◆ **Problem statement**: What you return should match the data below exactly, line for line.

++++++++

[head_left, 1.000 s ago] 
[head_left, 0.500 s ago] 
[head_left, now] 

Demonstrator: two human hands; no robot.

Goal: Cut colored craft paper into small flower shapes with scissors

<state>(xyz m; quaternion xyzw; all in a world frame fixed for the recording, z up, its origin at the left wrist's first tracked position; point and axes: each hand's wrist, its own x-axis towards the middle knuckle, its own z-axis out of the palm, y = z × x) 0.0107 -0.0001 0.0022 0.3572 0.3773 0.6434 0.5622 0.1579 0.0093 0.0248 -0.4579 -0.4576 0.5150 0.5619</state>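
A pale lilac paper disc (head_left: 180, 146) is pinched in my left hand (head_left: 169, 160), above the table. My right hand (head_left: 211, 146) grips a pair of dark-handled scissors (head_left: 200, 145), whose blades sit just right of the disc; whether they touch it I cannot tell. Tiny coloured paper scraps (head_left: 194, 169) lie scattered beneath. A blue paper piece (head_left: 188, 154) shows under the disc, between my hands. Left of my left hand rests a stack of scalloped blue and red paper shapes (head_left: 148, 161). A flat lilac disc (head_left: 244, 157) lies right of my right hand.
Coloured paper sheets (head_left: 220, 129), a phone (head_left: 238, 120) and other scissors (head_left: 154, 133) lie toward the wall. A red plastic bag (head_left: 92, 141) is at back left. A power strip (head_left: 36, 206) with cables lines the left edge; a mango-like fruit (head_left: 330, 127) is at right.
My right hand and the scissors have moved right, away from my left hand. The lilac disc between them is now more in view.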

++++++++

◆ **Written answer**:
[head_left, 1.000 s ago] 
[head_left, 0.500 s ago] 
[head_left, now] 

Demonstrator: two human hands; no robot.

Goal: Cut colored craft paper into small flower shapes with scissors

<state>(xyz m; quaternion xyzw; all in a world frame fixed for the recording, z up, its origin at the left wrist's first tracked position; point and axes: each hand's wrist, its own x-axis towards the middle knuckle, its own z-axis out of the palm, y = z × x) 0.0107 -0.0001 0.0022 0.3572 0.3773 0.6434 0.5622 0.1579 0.0093 0.0248 -0.4579 -0.4576 0.5150 0.5619</state>
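A pale lilac paper disc (head_left: 180, 146) is pinched in my left hand (head_left: 169, 160), above the table. My right hand (head_left: 211, 146) grips a pair of dark-handled scissors (head_left: 200, 145), whose blades sit just right of the disc; whether they touch it I cannot tell. Tiny coloured paper scraps (head_left: 194, 169) lie scattered beneath. A blue paper piece (head_left: 188, 154) shows under the disc, between my hands. Left of my left hand rests a stack of scalloped blue and red paper shapes (head_left: 148, 161). A flat lilac disc (head_left: 244, 157) lies right of my right hand.
Coloured paper sheets (head_left: 220, 129), a phone (head_left: 238, 120) and other scissors (head_left: 154, 133) lie toward the wall. A red plastic bag (head_left: 92, 141) is at back left. A power strip (head_left: 36, 206) with cables lines the left edge; a mango-like fruit (head_left: 330, 127) is at right.
My right hand and the scissors have moved right, away from my left hand. The lilac disc between them is now more in view.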

With that, the output is done.